Taking a Breath

I love springtime flowers.  For some reason, they are the only ones I seem to be able to grow.  Lilacs and Lilies-of-the-Valley are my favorite scented backyard flowers.  I cut them and put them around my house so that we can savor the long-awaited Wisconsin springtime.  Last week, I had done a good cutting and was putting the flowers into vases (and it looked like a second-grader had done it.....my springtime flower talents do not extend to arranging).  While arranging with abandon, I started to think about breathing for calm.  This made me wonder if having scented flowers around us could help to maintain a sense of calm.  Had flower bouquets become peace offerings for the same reason? 

Does a delicious scent encourage us to breathe in a way that is more helpful to us?  The smell of cookies baking in the oven never makes my kids crabby, for instance.  Is the pine scent in our house from the Christmas tree a part of the magical vibe of the season that seems to encourage peace too?  It stands to reason.  

Then, there are essential oils.  I've recently jumped on that bandwagon, and I'll happily stay on it for the ride.  Lavender helps my daughter and I turn off our busy monkey minds at night so that we can fall asleep.  Diffusing citrus oils in the house really does seem to lift the energy, even when I don't tell anyone what the scent is meant to do for them.  The sense of smell is powerful, but I wonder if it's also about the breathing itself.  

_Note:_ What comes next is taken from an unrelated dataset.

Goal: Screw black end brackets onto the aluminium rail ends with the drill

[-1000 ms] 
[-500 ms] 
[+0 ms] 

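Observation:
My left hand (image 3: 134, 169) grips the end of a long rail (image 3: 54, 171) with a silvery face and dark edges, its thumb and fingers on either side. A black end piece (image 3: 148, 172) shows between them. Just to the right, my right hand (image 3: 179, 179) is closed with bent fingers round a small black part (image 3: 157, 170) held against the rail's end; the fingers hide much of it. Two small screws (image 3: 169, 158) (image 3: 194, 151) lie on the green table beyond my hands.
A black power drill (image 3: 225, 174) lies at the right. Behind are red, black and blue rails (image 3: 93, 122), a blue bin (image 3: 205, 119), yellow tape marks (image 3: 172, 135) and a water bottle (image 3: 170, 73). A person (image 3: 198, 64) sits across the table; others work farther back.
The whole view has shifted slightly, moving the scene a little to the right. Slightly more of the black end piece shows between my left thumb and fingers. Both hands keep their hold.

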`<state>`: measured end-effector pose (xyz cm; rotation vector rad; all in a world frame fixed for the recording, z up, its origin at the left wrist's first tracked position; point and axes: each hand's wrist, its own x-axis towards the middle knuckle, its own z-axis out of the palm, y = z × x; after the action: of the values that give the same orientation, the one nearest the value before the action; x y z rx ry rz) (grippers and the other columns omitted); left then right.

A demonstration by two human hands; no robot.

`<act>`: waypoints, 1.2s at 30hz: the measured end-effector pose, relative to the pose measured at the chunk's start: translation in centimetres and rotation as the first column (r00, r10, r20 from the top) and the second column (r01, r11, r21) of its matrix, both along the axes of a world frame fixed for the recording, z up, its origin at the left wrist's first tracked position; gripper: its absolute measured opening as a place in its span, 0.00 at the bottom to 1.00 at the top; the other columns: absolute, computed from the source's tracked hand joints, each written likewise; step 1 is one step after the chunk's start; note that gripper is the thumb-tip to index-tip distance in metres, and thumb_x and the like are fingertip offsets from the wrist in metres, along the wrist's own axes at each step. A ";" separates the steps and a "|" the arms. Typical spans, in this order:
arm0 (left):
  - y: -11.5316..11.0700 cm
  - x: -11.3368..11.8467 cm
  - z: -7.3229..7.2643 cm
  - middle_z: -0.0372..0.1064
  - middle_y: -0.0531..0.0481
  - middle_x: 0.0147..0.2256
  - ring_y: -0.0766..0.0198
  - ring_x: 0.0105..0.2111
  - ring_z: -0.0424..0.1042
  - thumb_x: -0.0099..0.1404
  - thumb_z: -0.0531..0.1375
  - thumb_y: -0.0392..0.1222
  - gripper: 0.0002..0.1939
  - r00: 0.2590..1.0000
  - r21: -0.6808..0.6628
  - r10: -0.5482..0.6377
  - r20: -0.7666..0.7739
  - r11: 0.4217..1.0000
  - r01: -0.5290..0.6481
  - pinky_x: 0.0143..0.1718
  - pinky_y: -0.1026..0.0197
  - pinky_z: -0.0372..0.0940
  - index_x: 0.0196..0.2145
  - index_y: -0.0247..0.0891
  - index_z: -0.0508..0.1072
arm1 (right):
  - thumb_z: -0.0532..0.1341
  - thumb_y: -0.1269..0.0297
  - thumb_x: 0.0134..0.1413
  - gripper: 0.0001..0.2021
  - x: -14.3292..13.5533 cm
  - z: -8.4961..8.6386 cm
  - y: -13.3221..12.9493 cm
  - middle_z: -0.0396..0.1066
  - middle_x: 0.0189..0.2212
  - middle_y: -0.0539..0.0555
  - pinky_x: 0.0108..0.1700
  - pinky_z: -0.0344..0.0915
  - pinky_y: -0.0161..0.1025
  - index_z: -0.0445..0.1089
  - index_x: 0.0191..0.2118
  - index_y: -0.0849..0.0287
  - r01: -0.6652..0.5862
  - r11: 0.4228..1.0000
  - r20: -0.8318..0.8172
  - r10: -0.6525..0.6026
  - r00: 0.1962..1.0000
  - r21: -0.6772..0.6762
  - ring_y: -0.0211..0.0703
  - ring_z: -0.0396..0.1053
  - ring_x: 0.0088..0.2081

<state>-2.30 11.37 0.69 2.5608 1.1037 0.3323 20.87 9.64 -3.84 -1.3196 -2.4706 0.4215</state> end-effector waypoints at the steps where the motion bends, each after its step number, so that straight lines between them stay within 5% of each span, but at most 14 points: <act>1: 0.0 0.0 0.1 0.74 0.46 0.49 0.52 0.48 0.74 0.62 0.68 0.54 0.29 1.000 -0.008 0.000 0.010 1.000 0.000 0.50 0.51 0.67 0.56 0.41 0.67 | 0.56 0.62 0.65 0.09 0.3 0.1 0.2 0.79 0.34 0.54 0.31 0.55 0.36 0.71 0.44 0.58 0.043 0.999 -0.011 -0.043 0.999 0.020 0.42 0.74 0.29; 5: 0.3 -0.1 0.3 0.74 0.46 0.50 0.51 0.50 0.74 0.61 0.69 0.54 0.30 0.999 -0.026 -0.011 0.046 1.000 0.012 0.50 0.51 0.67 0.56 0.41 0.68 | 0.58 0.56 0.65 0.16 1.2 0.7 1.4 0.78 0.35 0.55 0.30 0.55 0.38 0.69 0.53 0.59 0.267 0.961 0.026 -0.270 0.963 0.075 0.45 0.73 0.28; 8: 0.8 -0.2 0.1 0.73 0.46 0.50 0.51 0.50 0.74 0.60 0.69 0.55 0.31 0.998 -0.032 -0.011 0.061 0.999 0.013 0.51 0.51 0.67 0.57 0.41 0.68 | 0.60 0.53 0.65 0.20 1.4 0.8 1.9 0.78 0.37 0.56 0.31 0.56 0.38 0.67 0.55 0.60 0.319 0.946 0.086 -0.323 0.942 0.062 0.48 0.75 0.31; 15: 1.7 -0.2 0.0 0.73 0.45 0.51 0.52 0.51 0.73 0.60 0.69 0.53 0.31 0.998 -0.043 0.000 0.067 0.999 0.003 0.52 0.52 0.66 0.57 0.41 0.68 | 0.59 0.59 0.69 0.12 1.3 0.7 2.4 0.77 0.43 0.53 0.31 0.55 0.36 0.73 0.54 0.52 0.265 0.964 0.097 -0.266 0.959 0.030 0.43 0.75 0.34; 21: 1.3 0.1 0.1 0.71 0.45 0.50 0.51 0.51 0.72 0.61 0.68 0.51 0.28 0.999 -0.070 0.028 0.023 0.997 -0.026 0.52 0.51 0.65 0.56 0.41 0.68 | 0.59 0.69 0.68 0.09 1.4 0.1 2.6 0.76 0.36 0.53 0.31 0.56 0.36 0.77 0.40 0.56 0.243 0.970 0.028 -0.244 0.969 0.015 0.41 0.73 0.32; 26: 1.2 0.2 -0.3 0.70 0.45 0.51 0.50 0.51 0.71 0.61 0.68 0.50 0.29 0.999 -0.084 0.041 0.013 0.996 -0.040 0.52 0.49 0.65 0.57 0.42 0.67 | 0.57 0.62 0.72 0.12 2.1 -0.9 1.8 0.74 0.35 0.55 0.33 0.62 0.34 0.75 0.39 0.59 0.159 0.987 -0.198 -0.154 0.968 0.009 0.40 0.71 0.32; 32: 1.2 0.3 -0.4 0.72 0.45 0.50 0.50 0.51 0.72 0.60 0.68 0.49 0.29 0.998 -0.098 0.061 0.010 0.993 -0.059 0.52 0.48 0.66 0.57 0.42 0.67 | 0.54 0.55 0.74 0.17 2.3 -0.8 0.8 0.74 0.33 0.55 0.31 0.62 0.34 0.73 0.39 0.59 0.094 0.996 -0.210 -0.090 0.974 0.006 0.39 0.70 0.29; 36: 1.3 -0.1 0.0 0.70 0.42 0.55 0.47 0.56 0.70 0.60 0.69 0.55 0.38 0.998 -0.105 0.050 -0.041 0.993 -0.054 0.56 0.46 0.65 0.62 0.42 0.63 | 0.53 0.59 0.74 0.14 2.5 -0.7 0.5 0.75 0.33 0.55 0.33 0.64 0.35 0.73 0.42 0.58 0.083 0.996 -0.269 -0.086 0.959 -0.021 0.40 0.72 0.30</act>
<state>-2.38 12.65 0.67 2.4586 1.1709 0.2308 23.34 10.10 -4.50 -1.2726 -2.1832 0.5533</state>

Breathing slow, deep breaths has a calming effect.  The trick is in remembering to do it regularly so that we can call up the magic when we need it most.  I was talking recently with a friend about stress and the quickest way to put it on its heels.  I think the answer has to be in our breath.  What's really very positive about this is that we don't have to buy a product to do this or necessarily go through a long training session.  Just breathe.  Slowly, evenly, deeply, and mindfully.

Yoga gives us different breathing practices to achieve different states of mind.....tranquility, energy, cooling, heating, balance.  As my yoga teacher Mara Campbell states:  "Breath as an anchor to the blustery conditions of our boat, the mind."  Isn't that beautiful?  It is a nice reminder that our anchor resides inside of us and that we have the power to summon it when we need it.

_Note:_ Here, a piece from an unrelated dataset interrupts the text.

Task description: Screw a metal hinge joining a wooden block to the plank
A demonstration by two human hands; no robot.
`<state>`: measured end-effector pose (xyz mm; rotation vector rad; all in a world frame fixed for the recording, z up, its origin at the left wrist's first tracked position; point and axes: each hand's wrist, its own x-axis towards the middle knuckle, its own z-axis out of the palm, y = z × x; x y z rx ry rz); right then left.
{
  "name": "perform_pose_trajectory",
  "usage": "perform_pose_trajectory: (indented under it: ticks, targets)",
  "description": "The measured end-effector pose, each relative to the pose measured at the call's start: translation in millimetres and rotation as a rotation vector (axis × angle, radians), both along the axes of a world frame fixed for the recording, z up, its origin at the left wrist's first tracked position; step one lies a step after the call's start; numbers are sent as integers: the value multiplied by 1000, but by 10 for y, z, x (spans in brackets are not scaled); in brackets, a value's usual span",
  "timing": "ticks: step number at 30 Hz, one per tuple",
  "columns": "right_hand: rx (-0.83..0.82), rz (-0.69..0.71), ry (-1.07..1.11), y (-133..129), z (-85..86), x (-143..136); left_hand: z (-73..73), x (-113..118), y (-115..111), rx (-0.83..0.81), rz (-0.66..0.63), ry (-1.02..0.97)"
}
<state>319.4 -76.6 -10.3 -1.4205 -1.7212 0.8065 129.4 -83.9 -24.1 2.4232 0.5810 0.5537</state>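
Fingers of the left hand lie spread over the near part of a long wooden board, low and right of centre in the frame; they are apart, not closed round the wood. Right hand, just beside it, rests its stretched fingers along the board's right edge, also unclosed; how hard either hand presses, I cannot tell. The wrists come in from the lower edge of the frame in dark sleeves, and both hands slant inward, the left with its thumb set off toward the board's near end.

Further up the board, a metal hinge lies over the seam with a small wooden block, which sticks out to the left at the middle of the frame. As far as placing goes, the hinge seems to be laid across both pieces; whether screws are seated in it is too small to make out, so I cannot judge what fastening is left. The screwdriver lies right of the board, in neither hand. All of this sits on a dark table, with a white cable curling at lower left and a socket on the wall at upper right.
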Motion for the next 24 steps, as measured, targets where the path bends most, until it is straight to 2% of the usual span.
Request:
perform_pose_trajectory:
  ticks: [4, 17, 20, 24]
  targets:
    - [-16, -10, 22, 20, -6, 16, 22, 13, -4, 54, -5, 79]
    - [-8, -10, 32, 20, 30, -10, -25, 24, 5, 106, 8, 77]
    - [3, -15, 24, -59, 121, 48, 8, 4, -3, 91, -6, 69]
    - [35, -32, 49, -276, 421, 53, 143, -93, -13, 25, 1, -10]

Pranayama is the process used to understand what breathing does to our bodies and to our minds.  There are lots of areas of study here, but if you want to give yogic breathing a try, here's a sample.  Samavritti Breath can help achieve a sense of balance.  Start out practicing in a quiet spot so that you can focus only on your breath.  Match your inhales and exhales in length and quality.  After a few minutes of this, you might want to try adding a retention in the breath (known as Kumbhaka) with ratios of 1:1:1.  Inhale: Retain the Breath: Exhale.  Make each part of the ratio the same length.  With practice, try to extend the time of each part of the ratio.  If you do this three times a day for five minutes, I think you will find some good in it for yourself.  If you try it, I'd love to hear how it goes.  Feel free to leave a comment.

I wish for you a week with less stress and more peace!

Lori

P.S.  When this blog posts, I'll be just returning from a yoga retreat in Costa Rica.  I hope to have some great stuff to share with you from it.  !!!!